Report Examines Status of Latino Farmers in Nebraska

Report Examines Status of Latino Farmers in Nebraska

Center for Rural Affairs conducted the study, which was based on 2007 Census.

According to a new report released in July by the Center for Rural Affairs, both Nebraska and Missouri are experiencing a decline in the number of farms operated by Latinos, with Missouri witnessing a nearly 37% decline and Nebraska a nearly 44% decline.

"Latino farmers and ranchers in Nebraska and Missouri represent an important segment of the agricultural producing population in both states," says Jon Bailey, research director at CRA and author of the report. "They face many of the same challenges and issues as all farmers and ranchers. They also face unique challenges and issues based on their demographics and the type of farms and ranches they operate," he says.

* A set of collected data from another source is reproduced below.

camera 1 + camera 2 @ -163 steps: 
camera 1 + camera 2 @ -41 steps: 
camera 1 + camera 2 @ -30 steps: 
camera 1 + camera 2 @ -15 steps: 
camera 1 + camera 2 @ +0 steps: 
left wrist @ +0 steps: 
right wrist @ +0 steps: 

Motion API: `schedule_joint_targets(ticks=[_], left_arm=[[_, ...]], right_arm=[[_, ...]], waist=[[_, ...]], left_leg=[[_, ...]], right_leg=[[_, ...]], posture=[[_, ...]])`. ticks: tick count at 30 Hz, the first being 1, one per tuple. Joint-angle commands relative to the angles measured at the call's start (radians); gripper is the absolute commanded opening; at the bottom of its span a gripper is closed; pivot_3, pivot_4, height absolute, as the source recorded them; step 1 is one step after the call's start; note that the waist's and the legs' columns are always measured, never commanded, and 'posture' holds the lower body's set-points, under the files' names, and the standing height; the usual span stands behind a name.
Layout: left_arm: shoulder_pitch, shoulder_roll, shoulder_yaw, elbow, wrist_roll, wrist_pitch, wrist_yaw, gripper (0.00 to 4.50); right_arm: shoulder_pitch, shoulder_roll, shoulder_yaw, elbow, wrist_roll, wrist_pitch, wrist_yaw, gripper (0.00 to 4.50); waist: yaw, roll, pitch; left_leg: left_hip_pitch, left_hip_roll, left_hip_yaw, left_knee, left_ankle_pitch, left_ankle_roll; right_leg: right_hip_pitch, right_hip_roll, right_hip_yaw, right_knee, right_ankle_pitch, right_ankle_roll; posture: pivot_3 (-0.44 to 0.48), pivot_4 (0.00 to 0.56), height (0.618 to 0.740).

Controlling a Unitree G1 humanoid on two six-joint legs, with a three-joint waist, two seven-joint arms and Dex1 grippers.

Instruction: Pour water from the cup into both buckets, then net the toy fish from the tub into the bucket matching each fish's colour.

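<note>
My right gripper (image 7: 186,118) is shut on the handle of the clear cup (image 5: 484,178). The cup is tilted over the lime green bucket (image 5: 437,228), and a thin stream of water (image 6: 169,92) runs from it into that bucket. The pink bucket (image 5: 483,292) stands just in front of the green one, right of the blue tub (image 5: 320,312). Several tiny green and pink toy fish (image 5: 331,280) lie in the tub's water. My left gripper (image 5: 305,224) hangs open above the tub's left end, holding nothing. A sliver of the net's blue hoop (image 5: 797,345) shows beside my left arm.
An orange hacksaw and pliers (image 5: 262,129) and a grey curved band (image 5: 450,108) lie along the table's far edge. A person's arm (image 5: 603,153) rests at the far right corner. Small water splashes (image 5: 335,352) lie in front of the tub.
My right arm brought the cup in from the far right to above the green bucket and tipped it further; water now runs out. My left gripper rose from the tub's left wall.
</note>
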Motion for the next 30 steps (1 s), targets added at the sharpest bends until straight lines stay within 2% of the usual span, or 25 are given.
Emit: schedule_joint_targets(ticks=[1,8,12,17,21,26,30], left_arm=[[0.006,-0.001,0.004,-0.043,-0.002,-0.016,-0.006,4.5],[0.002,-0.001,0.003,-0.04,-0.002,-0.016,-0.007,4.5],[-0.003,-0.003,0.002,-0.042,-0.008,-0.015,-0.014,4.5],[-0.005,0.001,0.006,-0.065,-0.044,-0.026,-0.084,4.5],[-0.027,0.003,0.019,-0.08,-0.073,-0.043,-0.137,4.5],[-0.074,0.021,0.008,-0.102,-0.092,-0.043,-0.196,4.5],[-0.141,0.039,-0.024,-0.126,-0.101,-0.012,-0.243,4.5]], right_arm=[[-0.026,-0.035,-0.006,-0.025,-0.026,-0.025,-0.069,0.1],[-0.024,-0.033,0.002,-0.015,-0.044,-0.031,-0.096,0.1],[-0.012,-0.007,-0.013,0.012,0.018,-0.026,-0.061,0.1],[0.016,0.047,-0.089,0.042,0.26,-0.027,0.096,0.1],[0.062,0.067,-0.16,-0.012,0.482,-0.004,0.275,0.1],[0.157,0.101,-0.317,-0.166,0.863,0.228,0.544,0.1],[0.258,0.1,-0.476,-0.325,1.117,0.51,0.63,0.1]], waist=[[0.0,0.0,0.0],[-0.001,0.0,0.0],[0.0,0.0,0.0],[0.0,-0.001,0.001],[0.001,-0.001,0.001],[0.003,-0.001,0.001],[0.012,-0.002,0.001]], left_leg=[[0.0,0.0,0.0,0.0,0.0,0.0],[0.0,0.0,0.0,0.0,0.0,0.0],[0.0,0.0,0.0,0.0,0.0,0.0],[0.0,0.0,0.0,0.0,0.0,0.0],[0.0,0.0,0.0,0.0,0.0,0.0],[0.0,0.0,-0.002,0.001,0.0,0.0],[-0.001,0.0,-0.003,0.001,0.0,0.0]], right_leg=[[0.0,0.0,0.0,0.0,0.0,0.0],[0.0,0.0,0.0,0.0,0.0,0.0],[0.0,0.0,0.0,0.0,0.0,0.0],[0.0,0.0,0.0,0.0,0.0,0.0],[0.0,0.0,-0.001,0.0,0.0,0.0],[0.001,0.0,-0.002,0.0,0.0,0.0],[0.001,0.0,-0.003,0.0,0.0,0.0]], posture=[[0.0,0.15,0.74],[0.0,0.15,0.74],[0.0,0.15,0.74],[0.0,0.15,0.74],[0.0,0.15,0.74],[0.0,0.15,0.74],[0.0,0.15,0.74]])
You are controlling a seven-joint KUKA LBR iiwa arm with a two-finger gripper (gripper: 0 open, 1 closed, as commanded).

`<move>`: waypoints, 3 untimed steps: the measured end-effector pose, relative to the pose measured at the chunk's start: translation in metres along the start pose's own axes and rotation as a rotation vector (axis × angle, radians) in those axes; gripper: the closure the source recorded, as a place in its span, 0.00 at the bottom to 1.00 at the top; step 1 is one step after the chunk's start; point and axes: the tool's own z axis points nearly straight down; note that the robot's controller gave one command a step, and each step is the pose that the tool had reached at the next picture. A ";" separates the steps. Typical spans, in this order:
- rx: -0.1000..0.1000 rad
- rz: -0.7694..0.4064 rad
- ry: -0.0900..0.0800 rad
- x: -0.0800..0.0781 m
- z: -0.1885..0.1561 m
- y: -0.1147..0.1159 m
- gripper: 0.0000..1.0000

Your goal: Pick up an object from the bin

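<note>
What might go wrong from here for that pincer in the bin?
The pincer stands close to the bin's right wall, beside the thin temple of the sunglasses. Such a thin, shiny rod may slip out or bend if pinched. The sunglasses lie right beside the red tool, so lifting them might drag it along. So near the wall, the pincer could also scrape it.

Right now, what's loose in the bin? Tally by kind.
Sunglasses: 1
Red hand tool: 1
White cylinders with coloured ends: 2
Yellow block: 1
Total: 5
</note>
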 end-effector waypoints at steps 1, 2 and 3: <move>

A full copy of the report can be viewed and downloaded at: http://files.cfra.org/pdf/mo-ne-latino-farmer-report.pdf.

The report highlights selected data from the 2007 USDA Census of Agriculture on several aspects of Latino farmers and ranchers in Missouri and Nebraska, providing a broader view of the current status of Latino farmers and ranchers in both states.

"The focus of this report is to uncover data about Latino farmers and ranchers as a group, and the focus of this project is to use that data to determine what steps USDA should take to better serve Latino farmers and ranchers," explains Bailey.

Some key elements of data in the report include:

Farms with a Latino principal operator in Missouri are generally smaller than in Nebraska, however, more Nebraska Latino principal operators farm in the smallest category of farm size. In both states, small farms are more likely to be operated by Latinos.

Latino principal operators in Missouri are in greater numbers in the lower farm economic classifications, while Latino principal operators in Nebraska are in far greater numbers in the highest farm economic classification, likely as a result of farm size.

A significantly higher percentage of Missouri Latino principal operators are full owners of their farms than in Nebraska. This may also be connected with farm size, i.e., it is relatively easier to be the full owner of a small farm than a farm of several hundred acres.

Most Latino farm households in Missouri and Nebraska do not make most of their income from farming or ranching. However, a significantly larger number of Nebraska farm households make 75% or more of their income from farming.

Nebraska Latino principal operators are slightly older than Missouri Latino farmers, but Nebraska also has more young (under 25 years of age) Latino principal operators.

Latino farmers in both states are involved in traditional agricultural activities—crop and grain farming and beef cattle ranching, with crop and grain farming more popular in Missouri and beef cattle ranching more popular in Nebraska. However, significant portions of Latino farmers in both states are involved in non-traditional agricultural pursuits.